Montgomery Ward Sales
Montgomery Ward reaches $1 million in sales for the year.
Motion Picture Projector
Edison invents the kinetoscope, an early motion picture projector—a "machine which does for the eye what the phonograph does for the ear."
First Electrocution
Hoping to demonstrate the danger of the AC (alternating current) electrical power championed by rival Westinghouse Electric and Manufacturing Company, the mangers of Edison General Electric (GE) arrange for a Westinghouse AC generator to be used in the first electrocution at a prison in Auburn, New York.
IBM
Herman Hollerith develops an electromagnetic tabulator that can read and analyze punch cards, the key to processing the vast amounts of information that the new large corporations need to handle. The punch card reader will be the first product of the company that becomes International Business Machines (IBM).
Chicago World’s Fair
The World's Columbian Exposition (also called The Chicago World's Fair) opens to fairgoers in Chicago, Illinois.
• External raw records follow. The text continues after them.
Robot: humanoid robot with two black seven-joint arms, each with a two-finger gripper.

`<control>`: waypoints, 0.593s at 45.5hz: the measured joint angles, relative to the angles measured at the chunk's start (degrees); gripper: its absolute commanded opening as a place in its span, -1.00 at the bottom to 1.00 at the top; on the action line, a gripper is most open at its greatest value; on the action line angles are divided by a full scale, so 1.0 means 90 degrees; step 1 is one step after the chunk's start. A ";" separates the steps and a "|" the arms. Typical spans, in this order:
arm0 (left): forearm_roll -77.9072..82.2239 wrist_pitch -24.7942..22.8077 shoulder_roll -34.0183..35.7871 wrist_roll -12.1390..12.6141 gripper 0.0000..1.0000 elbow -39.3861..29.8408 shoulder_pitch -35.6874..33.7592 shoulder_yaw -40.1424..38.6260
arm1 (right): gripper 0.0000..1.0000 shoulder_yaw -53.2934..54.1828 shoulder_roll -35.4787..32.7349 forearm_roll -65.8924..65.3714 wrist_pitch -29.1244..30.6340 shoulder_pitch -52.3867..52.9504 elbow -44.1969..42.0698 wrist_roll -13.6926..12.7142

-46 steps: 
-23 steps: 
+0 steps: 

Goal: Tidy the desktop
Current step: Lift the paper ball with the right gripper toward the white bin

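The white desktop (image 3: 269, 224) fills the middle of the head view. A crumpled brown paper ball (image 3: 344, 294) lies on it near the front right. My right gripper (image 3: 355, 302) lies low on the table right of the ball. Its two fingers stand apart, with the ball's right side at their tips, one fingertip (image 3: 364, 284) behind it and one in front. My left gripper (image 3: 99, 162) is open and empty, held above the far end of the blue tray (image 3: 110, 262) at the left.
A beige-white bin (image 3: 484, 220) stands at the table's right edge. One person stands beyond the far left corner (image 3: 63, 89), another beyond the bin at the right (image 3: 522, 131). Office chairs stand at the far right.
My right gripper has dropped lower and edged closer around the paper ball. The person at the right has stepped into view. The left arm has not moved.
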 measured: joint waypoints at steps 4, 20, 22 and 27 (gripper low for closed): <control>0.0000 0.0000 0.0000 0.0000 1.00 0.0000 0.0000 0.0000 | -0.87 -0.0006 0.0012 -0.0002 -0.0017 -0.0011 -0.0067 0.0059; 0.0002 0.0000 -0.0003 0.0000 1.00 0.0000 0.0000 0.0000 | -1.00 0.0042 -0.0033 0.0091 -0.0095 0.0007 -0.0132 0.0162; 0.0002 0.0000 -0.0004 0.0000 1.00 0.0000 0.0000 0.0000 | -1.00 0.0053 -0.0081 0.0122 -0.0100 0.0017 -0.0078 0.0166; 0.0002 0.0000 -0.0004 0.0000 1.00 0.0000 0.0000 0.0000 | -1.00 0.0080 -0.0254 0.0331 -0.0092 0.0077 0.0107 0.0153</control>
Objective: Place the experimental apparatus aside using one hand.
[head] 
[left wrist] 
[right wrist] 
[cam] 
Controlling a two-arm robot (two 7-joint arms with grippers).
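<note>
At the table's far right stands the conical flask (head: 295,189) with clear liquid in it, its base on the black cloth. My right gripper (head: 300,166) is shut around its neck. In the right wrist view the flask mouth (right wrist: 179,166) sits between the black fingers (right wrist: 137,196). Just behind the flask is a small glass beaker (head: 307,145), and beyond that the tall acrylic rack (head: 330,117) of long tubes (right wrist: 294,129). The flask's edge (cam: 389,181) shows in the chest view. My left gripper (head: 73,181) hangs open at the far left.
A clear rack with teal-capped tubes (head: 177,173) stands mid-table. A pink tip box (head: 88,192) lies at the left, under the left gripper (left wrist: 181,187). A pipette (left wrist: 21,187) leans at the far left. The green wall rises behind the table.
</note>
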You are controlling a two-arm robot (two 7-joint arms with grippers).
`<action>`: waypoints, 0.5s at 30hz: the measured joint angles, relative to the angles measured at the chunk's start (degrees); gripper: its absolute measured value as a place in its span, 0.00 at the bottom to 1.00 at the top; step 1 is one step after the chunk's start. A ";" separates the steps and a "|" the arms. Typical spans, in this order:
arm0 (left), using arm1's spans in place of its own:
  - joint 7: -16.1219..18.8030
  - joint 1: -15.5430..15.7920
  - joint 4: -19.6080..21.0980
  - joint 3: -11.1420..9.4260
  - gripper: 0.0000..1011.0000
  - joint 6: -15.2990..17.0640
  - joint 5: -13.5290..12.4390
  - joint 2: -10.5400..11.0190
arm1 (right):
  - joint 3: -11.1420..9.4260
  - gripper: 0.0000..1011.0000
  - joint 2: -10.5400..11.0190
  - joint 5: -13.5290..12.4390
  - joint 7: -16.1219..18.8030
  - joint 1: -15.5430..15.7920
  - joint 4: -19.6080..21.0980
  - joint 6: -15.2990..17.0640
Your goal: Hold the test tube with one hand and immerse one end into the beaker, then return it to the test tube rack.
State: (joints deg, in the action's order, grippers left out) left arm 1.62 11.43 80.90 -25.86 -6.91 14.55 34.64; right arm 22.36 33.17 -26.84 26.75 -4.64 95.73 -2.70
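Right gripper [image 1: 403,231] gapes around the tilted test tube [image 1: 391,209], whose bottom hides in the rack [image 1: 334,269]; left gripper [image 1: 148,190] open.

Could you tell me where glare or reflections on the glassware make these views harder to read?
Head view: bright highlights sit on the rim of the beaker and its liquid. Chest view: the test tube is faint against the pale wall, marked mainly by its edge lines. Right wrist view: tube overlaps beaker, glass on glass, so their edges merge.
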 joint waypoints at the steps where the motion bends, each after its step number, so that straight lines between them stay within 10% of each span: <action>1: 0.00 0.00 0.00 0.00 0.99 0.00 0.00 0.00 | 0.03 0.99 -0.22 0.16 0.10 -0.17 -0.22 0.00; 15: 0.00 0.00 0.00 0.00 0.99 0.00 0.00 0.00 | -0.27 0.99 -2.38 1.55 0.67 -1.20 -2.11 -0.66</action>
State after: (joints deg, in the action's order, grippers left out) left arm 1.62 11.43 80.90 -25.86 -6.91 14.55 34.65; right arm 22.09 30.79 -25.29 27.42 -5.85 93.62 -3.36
Over the next five months, nearly 30 million visitors come to experience this celebration of American heritage and its dazzling display of technological progress.
Differential Rate
Frederick Taylor publishes an article called "A Piece-rate System" and popularizes his idea of the "differential-rate" within the steel industry. The "differential-rate" is a backbreaking productivity quota-incentive system determined through supposedly scientific methods. Linking nearly impossible increases in worker output to wage increases that were rarely proportional, the "differential-rate" system was far more popular with managers than with their workmen.
AC Power
The Westinghouse Company opens the first hydroelectric alternating current (AC) power station at Niagra Falls, providing ample industrial power to Buffalo (22 miles away) and confirming the superior potential of AC electrical power to Thomas Edison's DC (direct current). In contrast to DC power, AC electricity can be transmitted hundreds of miles without losing power. It ultimately triumphs in the "battle of currents" that takes place during this period.
General Electric Lab
General Electric establishes the first corporate industrial research laboratory in America and hires Massachusetts Institute of Technology chemist Willis Whitney to run it.